J’ai ajouté de nouvelles pages à mon récit, nourries par les révélations de Louise. Une seconde histoire est née, dont mon imagination a rempli les blancs, une histoire qui ne pouvait cependant effacer la première. Les deux romans cohabiteraient, tapis au fond de ma mémoire, chacun éclairant à sa façon Maxime et Tania, mes parents, que je venais de découvrir.

 

Maxime épouse Hannah un beau jour d’été, sous un ciel sans menaces. Après avoir signé le registre de la mairie ils se rendent à la synagogue. Joseph est ravi d’assister à l’union du dernier de ses trois enfants. Les parents de la mariée sont présents eux aussi, accompagnés de Robert, le frère d’Hannah, et de son épouse, Tania. Ils ont enfin rencontré leur beau-frère Maxime, dont Hannah avait tant de fois fait l’éloge dans ses lettres. Dès le lendemain ils reprendront la route pour Lyon.

Les parents de la mariée ont réservé pour le déjeuner l’arrière-salle d’une brasserie de la République. Les plats se sont succédé jusqu’à ce que les convives éprouvent le besoin de secouer leur torpeur. On a loué les services d’un trio de musiciens, violons et accordéon réveillent l’assemblée. Sur le parquet ciré les costumes sombres des hommes enlacent les robes fleuries des femmes, on oublie la chaleur et l’on s’envole au rythme de l’orchestre. Mazel Tov ! Tout le monde félicite le jeune couple, on brise des verres, on fait des moulinets avec les serviettes, les plus vigoureux des hommes portent le marié en triomphe sur un siège.

 

Maxime aurait aimé se dispenser de ces manifestations traditionnelles, mais il s’y prête de bonne grâce. Il a cédé à l’insistance de sa belle-famille et a accepté le mariage religieux. Dès son adolescence, il s’est employé à faire oublier ses origines et n’apprécie guère qu’on les lui rappelle. Il s’efforce de participer, sourit à tous, se prête au cérémonial par respect pour sa jeune femme et sa famille. Depuis sa bar-mitsva, passage obligé qu’il n’a pu refuser à Joseph, il a toujours évité de se joindre aux réjouissances des fêtes. Le seul culte auquel il ait sacrifié est celui de son corps, il y a consacré tout son temps libre, ne s’imaginant pas le vendredi soir à la lueur des chandelles, priant et partageant le repas traditionnel du shabbat avec les siens.

 

Il atteint la trentaine, son mariage, espère-t-il, marquera la fin de sa quête éperdue de rencontres.

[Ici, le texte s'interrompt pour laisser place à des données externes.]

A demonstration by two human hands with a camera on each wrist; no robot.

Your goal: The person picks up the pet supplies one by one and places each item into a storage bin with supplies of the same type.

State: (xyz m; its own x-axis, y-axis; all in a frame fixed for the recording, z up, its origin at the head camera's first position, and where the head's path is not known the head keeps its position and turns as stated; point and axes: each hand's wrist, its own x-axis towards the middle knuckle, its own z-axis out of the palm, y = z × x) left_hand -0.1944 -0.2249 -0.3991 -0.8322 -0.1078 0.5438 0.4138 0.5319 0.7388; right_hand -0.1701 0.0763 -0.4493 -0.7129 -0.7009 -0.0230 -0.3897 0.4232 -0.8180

Conquêtes faciles, chairs consommées dans la nuit dont le charme se rompt dès le petit matin. La grâce et la fragilité d’Hannah l’ont séduit, la situation prospère de sa belle-famille n’a pas été pour rien dans sa décision. Il a épuisé ses plaisirs de célibataire et ressent pour la première fois le désir d’être père.